Vance also discussed his initial role in the configuration and articulation of Trump’s foreign policy agenda, from a provocative speech at the Munich Security Conference last month to an extraordinary clash from the Oval office two weeks ago with the Ukrainian President Volodymyr Zelenskyy, whom Vance had accused of being insufficiently grateful for the US help.

“I only try not to be excessively written,” Vance said before remembering his speech in Munich, which rebuked European leaders on issues such as freedom of expression and mass migration. “The classic in Munich would have been to appear and give a speech about NATO or give a speech about where the thing of Ukraine-Russia was at that time, and only thought for me, such as, ‘What do I think is really important to say?’ And the president agreed to say it, so I said it. “

Vance added that he does not “enter these things trying to be like a spokesman for the administration. Some of that happens naturally, but fundamentally, the president is the spokesman of the administration, and everything flows from there. I try to do a good job. I try to say things that I think are true, but they also agree with the president’s preferences. And let the cards fall where they can.

Trump, who is constitutionally forbidden to fulfill another term, raised his eyebrows in a Fox News interview last month saying that he was “too early” anoint Vance as his successor in 2028. Vance and others close to Trump have ruled out Trump’s question and answer to her, remembering that such a talk was premature.

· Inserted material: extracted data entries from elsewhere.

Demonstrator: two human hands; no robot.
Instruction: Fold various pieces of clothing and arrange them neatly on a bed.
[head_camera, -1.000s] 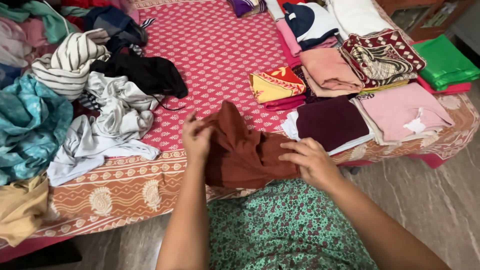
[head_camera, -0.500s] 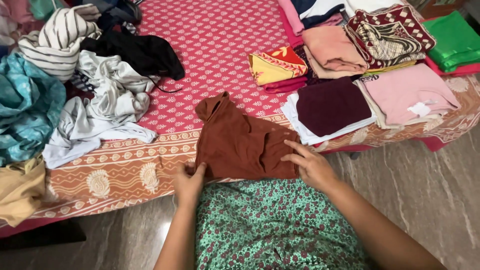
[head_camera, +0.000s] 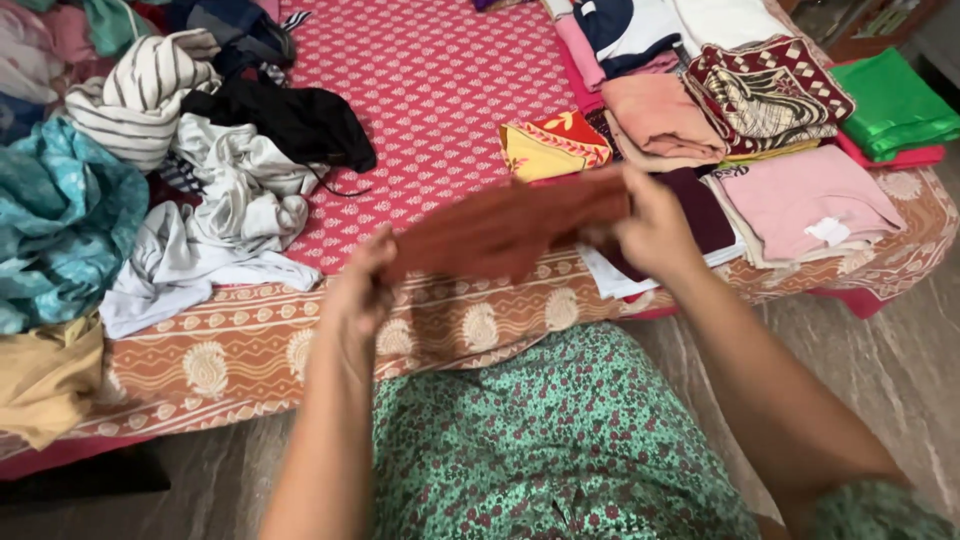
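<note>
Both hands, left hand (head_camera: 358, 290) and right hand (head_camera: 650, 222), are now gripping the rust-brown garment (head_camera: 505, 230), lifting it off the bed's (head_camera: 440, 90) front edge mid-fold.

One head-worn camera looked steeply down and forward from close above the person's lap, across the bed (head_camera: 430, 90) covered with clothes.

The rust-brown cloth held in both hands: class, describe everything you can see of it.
The rust-brown cloth is a plain, soft-looking fabric, motion-blurred, so its seams and shape are unclear. It is lifted above the bed's edge and stretched roughly level, its right end higher. The left hand pinches one end, the right hand the other.
</note>
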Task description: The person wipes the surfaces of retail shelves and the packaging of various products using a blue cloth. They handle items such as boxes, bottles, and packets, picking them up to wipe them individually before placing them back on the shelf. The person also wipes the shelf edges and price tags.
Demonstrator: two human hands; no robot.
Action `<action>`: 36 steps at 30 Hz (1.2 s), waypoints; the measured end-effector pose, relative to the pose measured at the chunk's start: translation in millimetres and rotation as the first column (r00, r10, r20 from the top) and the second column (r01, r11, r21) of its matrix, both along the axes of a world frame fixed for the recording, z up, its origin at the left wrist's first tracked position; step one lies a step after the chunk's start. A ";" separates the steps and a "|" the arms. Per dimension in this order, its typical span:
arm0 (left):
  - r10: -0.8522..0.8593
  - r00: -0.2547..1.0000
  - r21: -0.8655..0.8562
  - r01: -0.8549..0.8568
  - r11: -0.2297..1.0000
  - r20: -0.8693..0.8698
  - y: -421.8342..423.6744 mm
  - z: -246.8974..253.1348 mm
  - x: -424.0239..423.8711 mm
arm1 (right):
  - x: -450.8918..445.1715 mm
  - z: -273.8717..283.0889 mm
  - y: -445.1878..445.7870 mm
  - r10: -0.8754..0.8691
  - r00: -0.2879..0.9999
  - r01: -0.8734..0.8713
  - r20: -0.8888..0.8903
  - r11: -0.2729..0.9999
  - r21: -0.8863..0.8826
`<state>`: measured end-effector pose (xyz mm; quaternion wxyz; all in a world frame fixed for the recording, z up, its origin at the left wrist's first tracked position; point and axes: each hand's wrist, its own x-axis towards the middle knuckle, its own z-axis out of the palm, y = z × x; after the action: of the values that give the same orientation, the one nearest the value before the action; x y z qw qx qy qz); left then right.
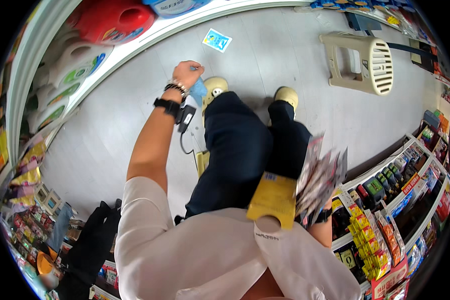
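Observation:
My left hand is stretched out low over the floor at upper centre, its fingers closed on a light-blue cloth-like item that hangs beside my pale clog. A small blue-and-white packet lies flat on the floor just beyond it. My right hand, mostly hidden, is at right near my side and holds a thick bunch of clear plastic packets. A yellow cardboard box with a round cut-out is against these packets, in front of my shirt; what supports it cannot be told.
A beige plastic stool lies on its side at upper right. Shelves with detergent bottles run along the left and top. More stocked shelving stands at right. A person in dark clothes is at lower left.

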<state>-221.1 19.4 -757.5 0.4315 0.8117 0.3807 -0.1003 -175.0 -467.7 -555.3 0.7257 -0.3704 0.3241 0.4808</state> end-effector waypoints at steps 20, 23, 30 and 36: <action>-0.234 0.665 0.146 0.463 0.874 -0.710 -4.6 -211.6 179.4 | 22.8 -12.7 46.9 -0.245 0.935 0.275 -0.255 0.958 0.086; -0.228 0.695 0.168 0.452 0.876 -0.682 -2.7 -188.3 176.7 | 18.3 -12.0 49.0 -0.243 0.935 0.277 -0.257 0.955 0.104; 0.137 0.991 0.100 -0.137 0.985 0.010 4.9 -140.2 97.0 | 7.9 0.2 51.5 -0.216 0.949 0.266 -0.231 0.940 0.215; 0.641 0.726 -0.708 -0.316 0.631 0.247 -36.3 66.5 23.8 | 7.0 6.1 53.3 -0.119 0.973 0.205 -0.198 0.837 0.508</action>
<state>-197.3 -16.9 -691.0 0.7638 0.4829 0.4149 0.1067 -167.9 -414.4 -549.2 0.8093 -0.0900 0.2672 0.5153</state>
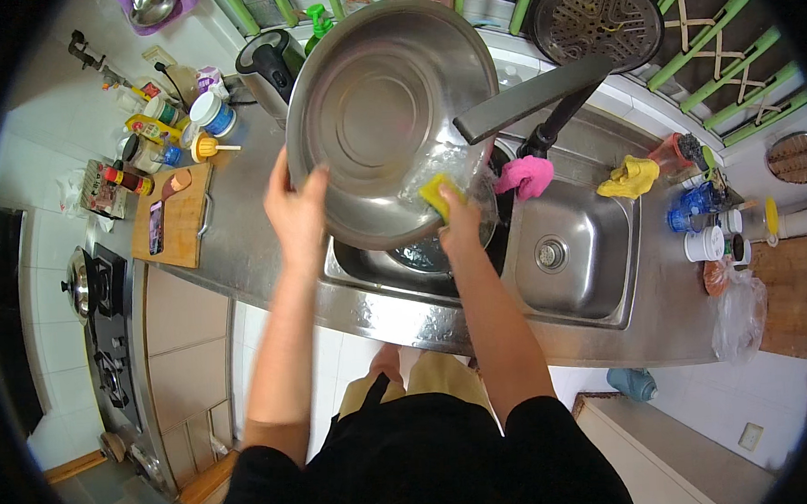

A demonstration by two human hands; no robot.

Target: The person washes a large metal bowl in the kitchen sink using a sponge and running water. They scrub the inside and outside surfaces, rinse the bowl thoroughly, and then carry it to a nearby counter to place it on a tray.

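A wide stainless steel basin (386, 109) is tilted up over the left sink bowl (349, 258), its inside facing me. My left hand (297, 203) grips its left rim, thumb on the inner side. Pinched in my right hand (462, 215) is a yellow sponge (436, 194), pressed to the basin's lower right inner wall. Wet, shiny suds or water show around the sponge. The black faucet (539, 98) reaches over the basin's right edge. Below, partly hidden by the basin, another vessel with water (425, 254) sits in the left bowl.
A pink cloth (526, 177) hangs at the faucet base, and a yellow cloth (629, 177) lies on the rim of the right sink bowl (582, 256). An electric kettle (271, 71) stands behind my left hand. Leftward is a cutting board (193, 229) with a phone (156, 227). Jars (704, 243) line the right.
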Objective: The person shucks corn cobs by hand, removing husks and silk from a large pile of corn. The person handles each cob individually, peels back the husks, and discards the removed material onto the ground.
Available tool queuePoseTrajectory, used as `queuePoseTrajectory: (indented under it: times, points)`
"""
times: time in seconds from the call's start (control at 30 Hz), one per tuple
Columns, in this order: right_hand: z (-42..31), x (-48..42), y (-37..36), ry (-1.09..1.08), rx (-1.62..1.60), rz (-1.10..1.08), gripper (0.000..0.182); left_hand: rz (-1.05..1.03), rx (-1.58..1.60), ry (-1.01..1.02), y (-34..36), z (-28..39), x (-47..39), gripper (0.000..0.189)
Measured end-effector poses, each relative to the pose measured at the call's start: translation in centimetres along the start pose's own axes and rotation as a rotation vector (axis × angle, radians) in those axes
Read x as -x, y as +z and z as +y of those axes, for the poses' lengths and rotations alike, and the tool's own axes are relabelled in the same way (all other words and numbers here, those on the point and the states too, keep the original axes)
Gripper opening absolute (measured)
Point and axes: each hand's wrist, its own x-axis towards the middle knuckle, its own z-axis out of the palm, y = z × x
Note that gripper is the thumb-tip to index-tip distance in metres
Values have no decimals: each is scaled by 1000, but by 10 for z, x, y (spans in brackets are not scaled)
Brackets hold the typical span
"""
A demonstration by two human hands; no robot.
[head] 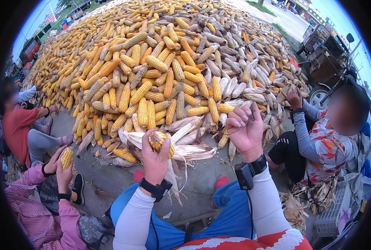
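Note:
In my left hand (156,157) is a yellow ear of corn (161,143), its end facing up and my thumb along its side. Pale peeled husk leaves (193,152) fan out behind the ear and trail below it. My right hand (244,126) is raised to the right, apart from that ear, with the palm side towards me. Its index finger is extended and the other fingers curl loosely; nothing shows in it. Beyond both hands rises a big heap of husked corn ears (141,93).
Unhusked ears (226,56) cover the heap's right side. A co-worker (319,140) sits at right, beside a grey plastic crate (332,209). At left, another person's hands hold a corn ear (67,157); a person in red (20,131) sits farther off. A three-wheeled vehicle (326,59) stands back right.

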Motion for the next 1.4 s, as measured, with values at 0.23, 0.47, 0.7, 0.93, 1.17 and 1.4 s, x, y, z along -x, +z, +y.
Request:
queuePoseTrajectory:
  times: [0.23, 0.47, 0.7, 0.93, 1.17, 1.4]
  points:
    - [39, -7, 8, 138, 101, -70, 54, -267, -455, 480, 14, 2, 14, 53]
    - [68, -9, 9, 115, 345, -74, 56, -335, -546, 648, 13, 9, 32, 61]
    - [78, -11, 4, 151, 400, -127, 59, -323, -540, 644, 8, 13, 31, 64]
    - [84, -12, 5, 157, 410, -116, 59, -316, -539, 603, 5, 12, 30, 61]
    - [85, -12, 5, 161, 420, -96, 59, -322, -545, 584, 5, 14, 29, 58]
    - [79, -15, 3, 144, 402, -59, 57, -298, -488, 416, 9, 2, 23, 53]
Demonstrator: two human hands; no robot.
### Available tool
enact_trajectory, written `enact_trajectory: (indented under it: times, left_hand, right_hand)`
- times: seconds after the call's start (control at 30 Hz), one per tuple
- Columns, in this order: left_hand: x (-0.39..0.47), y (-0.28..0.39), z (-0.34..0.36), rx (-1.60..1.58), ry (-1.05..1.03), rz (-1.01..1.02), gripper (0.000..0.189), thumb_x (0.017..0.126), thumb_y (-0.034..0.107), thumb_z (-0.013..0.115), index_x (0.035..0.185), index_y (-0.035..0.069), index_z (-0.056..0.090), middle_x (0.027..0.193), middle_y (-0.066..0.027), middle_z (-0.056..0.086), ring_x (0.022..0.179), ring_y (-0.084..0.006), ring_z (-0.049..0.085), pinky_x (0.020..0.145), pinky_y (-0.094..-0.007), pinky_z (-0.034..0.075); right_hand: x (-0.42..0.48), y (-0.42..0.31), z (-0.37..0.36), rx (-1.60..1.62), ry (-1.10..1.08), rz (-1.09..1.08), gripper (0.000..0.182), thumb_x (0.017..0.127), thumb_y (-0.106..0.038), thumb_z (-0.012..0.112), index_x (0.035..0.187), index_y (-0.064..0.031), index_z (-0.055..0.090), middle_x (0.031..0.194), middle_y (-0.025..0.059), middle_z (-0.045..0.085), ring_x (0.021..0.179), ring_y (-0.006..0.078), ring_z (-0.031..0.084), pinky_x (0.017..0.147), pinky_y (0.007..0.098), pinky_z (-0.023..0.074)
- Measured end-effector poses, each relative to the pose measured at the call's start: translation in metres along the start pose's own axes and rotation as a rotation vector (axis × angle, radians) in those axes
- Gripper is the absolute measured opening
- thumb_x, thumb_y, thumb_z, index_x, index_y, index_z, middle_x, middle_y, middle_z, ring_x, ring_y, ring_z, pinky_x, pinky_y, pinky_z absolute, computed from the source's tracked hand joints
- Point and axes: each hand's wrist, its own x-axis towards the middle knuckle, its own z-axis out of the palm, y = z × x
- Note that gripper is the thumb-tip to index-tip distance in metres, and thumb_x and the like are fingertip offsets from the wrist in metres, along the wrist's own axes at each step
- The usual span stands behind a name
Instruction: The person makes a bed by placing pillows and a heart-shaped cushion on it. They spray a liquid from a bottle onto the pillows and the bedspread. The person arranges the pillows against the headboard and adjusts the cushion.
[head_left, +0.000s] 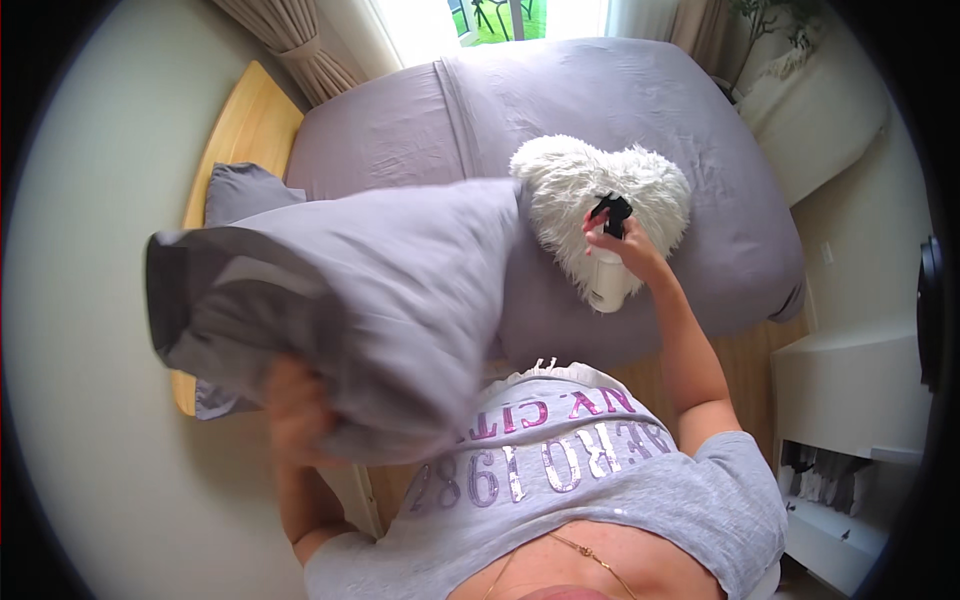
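Observation:
My left hand, blurred by motion, grips a grey pillow in its pillowcase near the case's open end, where darker folds show inside. The pillow is raised at a slant in front of me and hides part of the bed. In my right hand is a white spray bottle with a black trigger head; my fingers wrap its neck. Directly beyond the bottle lies a fluffy white heart-shaped cushion on the bed. Whether the bottle touches the cushion cannot be told.
The bed has a smooth grey-mauve cover and a wooden headboard at left. Another grey pillow leans by the headboard. Tied beige curtains flank a bright glass door. White furniture stands at right.

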Motion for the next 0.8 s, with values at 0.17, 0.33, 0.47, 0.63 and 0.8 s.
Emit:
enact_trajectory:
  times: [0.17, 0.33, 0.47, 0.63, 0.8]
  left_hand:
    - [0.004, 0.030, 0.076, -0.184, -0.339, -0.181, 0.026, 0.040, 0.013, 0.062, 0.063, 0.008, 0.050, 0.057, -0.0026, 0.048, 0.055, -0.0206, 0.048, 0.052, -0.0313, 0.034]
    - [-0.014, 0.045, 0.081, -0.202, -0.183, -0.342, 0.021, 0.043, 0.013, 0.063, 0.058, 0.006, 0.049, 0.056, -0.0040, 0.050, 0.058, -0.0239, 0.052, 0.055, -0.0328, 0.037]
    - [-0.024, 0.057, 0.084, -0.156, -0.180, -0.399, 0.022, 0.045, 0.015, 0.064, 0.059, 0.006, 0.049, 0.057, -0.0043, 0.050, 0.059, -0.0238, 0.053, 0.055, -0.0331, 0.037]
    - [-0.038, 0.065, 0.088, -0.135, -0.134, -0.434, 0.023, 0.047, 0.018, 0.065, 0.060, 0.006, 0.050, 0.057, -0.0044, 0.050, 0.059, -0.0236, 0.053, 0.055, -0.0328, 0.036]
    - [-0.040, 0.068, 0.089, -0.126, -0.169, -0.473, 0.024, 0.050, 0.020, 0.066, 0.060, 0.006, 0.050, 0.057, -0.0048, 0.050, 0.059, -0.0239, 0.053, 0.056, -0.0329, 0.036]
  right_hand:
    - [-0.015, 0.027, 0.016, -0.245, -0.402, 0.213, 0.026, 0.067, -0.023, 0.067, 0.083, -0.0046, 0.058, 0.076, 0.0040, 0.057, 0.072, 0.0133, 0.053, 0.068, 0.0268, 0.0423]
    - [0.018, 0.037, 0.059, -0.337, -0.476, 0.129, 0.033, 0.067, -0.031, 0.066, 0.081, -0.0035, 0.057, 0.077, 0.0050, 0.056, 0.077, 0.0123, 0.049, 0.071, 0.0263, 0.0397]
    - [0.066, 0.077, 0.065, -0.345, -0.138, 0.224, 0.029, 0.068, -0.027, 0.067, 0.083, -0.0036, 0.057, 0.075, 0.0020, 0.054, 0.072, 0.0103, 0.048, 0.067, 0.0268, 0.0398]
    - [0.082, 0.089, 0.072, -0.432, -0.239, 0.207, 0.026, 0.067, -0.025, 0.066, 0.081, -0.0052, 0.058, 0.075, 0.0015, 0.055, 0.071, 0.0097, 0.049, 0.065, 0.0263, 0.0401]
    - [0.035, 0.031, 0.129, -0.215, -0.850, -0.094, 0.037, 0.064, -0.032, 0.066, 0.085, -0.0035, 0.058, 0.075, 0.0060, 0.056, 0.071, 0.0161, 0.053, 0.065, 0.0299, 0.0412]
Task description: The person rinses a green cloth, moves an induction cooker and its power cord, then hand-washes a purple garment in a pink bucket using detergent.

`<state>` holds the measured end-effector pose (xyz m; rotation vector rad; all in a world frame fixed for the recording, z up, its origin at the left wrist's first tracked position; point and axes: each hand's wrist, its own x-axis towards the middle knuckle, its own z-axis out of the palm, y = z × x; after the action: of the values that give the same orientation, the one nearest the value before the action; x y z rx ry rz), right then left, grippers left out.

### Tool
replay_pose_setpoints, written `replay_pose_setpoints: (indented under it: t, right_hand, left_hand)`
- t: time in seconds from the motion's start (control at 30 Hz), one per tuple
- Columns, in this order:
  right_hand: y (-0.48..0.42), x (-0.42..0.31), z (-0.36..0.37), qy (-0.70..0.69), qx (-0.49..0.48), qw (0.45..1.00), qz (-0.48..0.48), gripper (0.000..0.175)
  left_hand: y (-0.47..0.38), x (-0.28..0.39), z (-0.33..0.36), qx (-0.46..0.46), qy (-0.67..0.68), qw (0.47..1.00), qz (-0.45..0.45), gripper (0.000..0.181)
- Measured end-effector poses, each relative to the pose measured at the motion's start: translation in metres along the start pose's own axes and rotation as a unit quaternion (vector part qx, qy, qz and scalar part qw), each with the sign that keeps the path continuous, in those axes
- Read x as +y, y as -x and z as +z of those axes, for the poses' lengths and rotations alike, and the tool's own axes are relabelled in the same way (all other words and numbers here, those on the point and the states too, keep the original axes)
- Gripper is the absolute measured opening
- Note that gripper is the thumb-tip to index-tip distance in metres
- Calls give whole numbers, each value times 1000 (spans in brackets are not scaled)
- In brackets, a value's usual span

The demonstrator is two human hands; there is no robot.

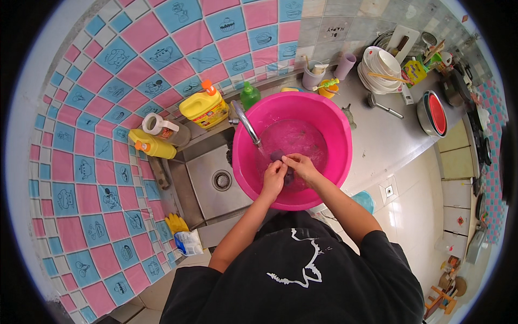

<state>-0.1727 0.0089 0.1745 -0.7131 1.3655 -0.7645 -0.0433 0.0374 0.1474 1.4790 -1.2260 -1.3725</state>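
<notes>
A large pink plastic basin [338,109] with water in it stands at the right side of the steel sink [206,182]. Over the basin, my left hand [273,176] and my right hand [300,165] meet, their fingers pinching a small dark purplish cloth [277,155]. Part of the cloth hangs below the fingers towards the water. The chrome faucet [247,125] reaches over the basin's rim, its spout just above the hands, and a stream of water seems to run from it. The fingertips partly hide the cloth, so its exact kind cannot be told.
Yellow detergent jugs [204,108], a green bottle [250,95] and a lidded pitcher [166,129] line the sink's back. On the counter at right are stacked white bowls [378,69], a ladle [384,106] and metal bowls [431,113]. Yellow gloves [176,222] lie at the sink's left corner.
</notes>
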Motion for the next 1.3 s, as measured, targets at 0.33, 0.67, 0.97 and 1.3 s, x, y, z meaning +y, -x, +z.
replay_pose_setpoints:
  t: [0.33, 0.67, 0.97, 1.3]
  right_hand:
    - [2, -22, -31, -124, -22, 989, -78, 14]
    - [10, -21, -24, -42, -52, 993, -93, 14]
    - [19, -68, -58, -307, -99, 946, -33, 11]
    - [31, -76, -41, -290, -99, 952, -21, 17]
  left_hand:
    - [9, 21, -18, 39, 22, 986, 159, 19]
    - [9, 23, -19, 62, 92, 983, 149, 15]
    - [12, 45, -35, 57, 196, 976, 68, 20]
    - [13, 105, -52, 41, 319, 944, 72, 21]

He made a variation of the question on Friday: does he see himself as Trump’s successor? – Vance replied that he is not thinking of a presidential campaign at this time. He related the story of how he felt on the night of the elections, when, surrounded by his closest friends and family, it was clear that he had won the vice presidency.

“Wow, I am the United States elected vice president,” Vance recalled. “And, you know, if I never go further in politics, I am totally well with that, but we have a very good opportunity to do many really good things, the next four years.”

“If I do very well for the next four years, everything else will be taken care of alone. … Now, as, yes, in two and a half years, will that become more difficult? Will people be more focused on politics than in what the White House is doing that particular day? Maybe, “he added.

“I mean, man, if it were a central figure to solve the Russia-Ukraine crisis, who gives a s — What do I do after this?” Said Vance. “That is the attitude I take. So I’m very focused on doing a good job.”